NBI Anti-Terrorism Division (ATD) regional director Ricardo Diaz, also the bureau’s spokesman for the Dacer-Corbito case, said the US court denied last month the petition seeking to stop Dumlao’s extradition.  

“We were informed that the US court denied the petition filed by Merlyn Cejo on behalf of Dumlao. But we have to first wait for the advise by the US authorities,” said Diaz.

Cejo, who introduced herself as the wife of Dumlao, filed a petition with the US court to stay his extradition.

The petition for a writ of habeas corpus was filed last March 4 before the US court. Through lawyer Felix Vinluan, an Amended Petition for a Writ of Habeas Corpus was filed on March 15.

In his petition, Dumlao said he was in federal detention longer than the mandated “two calendar months pursuant to 18 U.S.C. 3188.” Diaz said the law cited was the one on extradition.

In his eight-page amended petition, Dumlao noted his extradition “might result to torture.” He said the United States is a state-party to the United Nations Convention against Torture and Other Cruel, Inhuman or Degrading Treatment or Punishment (CAT).

Article 3 of CAT prohibits a state-party to extradite an individual where “torture is more likely to result,” the petition said.

Under the Foreign Affairs Reform and Restructuring Act of 1998 (FARR Act) that implements the CAT, “the United States is barred from extraditing petitioner’s husband (Dumlao) considering the substantial grounds to believe that torture would result.”

Diaz and lawyer Claro de Castro Jr., chief of the NBI Interpol Division, were sent to the US last March to escort Dumlao back to the Philippines, but Judge Thomas Platt of the U.S. District of Eastern District of New York ordered a stay of the extradition.

A Federal judge reduced recently the sentence of Aquino, who pleaded guilty to receiving classified U.S. government documents. Aquino will remain in US custody until he finishes his sentence and his extradition case is resolved.
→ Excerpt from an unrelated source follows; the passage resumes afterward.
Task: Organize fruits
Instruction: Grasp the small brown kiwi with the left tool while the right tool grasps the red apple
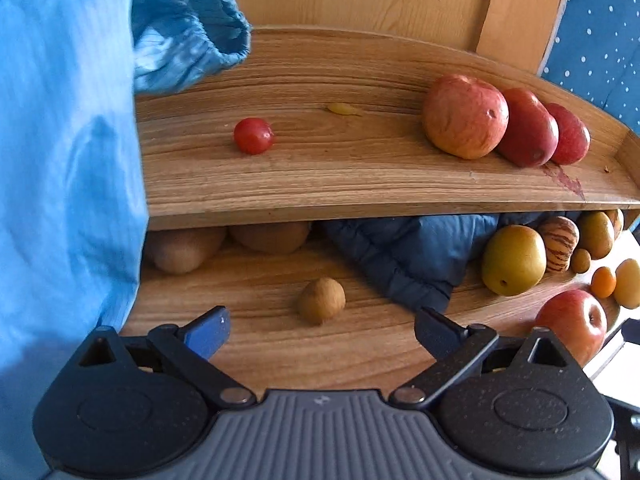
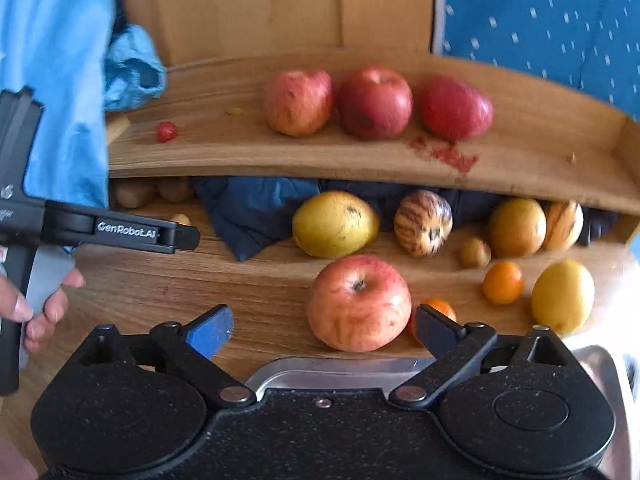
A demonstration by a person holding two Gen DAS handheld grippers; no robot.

May 21 deposition for Mancao

Mancao is reportedly set to give his deposition on May 21 in Miami, Florida in compliance with the order of Judge Esther Salas regarding the petition for habeas corpus that Aquino had filed.
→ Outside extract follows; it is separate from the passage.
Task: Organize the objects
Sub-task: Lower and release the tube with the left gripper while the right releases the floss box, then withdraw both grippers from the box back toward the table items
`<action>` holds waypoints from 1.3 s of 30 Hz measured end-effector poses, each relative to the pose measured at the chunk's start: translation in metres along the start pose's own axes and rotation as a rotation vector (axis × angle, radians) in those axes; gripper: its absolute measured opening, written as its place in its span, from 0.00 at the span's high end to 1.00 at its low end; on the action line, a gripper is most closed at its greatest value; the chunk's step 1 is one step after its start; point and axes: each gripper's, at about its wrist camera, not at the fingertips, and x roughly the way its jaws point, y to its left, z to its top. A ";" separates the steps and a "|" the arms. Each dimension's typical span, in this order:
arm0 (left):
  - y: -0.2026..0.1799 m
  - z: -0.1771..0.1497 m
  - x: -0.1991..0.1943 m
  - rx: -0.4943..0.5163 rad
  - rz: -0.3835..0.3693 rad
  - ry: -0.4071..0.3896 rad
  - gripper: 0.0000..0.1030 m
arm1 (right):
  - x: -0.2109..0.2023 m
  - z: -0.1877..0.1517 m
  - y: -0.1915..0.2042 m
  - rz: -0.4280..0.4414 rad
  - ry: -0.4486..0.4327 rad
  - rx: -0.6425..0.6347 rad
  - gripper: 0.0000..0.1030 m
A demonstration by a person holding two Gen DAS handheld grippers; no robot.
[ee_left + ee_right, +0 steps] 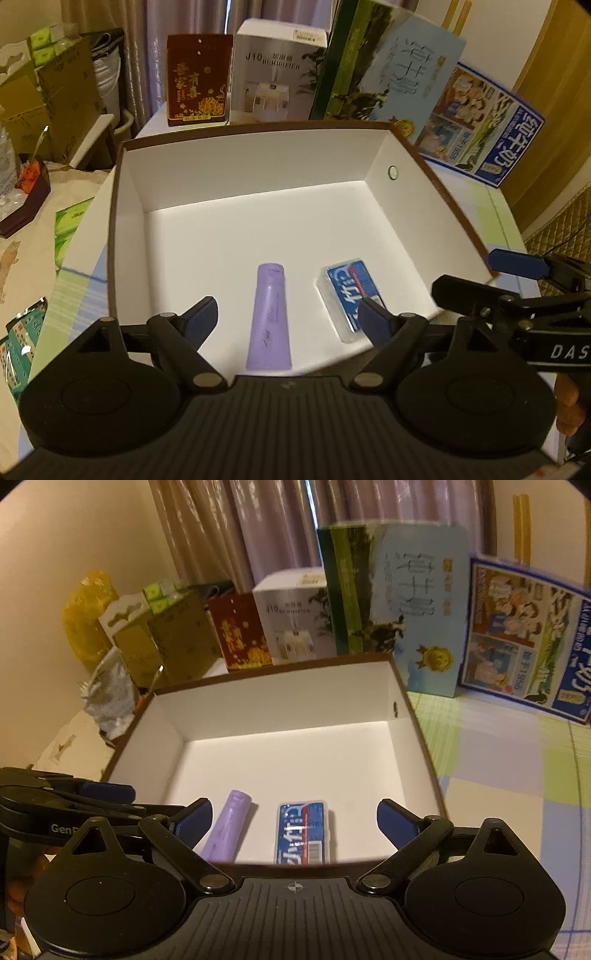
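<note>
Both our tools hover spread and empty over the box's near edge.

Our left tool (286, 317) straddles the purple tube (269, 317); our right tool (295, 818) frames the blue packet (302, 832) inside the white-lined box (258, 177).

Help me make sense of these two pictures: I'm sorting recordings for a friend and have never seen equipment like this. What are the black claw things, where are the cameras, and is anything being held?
No robot here: a person holds a hand-held two-finger gripper in each hand. Each picture comes from a fisheye camera on one gripper, looking forward along its blue-padded fingers. The left gripper fills the bottom of the left wrist view, the right gripper the bottom of the right wrist view. Both are open and hold nothing. Ahead of them sits a brown-edged white cardboard box on a pastel checked tablecloth. Inside it lie a purple plastic tube and, apart from it, a small blue-labelled clear case. Printed cartons stand behind the box.
</note>
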 end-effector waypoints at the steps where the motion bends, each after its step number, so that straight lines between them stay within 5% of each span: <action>1: -0.002 -0.004 -0.006 -0.002 -0.002 -0.008 0.22 | -0.008 -0.003 -0.001 0.005 -0.010 0.004 0.09; 18: -0.043 -0.087 -0.072 0.011 -0.023 -0.035 0.21 | -0.113 -0.074 -0.039 -0.007 -0.038 0.115 0.08; 39: -0.064 -0.122 -0.060 0.031 -0.023 0.048 0.21 | -0.135 -0.130 -0.063 -0.085 0.049 0.142 0.08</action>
This information was obtained from a Department of Foreign Affairs official closely monitoring developments of the case.

Judge Salas of New Jersey allowed Mancao to make his deposition in any notary public or the consulate office instead of having to testify in New York for the Aquino extradition case which will take much longer and further delay his return to the Philippines.

Aquino’s lawyer, Atty. Berman, Arnedo S. Valera, counsel for Mancao, and Atty. Kanefsy of the U.S. Attorney’s office will all be present when Mancao gives his deposition.

Salas specifically ordered that the deposition is for limited discovery on the “explanatory evidence doctrine” in connection with establishing probable cause for Aquino’s extradition hearing. Aquino’s lawyer is expected to go beyond the two affidavits which he had executed in March 2007 and February 2009.

Information reaching THE STAR says that Mancao will likely state that there is nothing that he can say that could help the extradition case of Aquino. He continues to maintain that he is eager to come back to tell everything he knows in the Dacer-Corbito murders.

When reached for comment regarding this development, Department of Justice Secretary Raul Gonzalez said that he had also been informed by the Mancao family and lawyer about the scheduled deposition.

“Right after Mancao gives his deposition on May 21, he can go back to the Philippines to fulfill his desire to tell all in the Dacer-Corbito murders.

I will have to tell NBI Director (Nestor) Mantaring to tell his men to be ready to fetch Mancao right after May 21 and we can expect him to be back in the Philippines before the end of May. Security arrangements will have to be made because Mancao wants at least a dozen NBI men to protect him and his wife upon his return home,” Gonzalez said.

Lacson had repeatedly blamed the Palace for what he said was a demolition job in getting Mancao to testify against him because of his campaign against corruption.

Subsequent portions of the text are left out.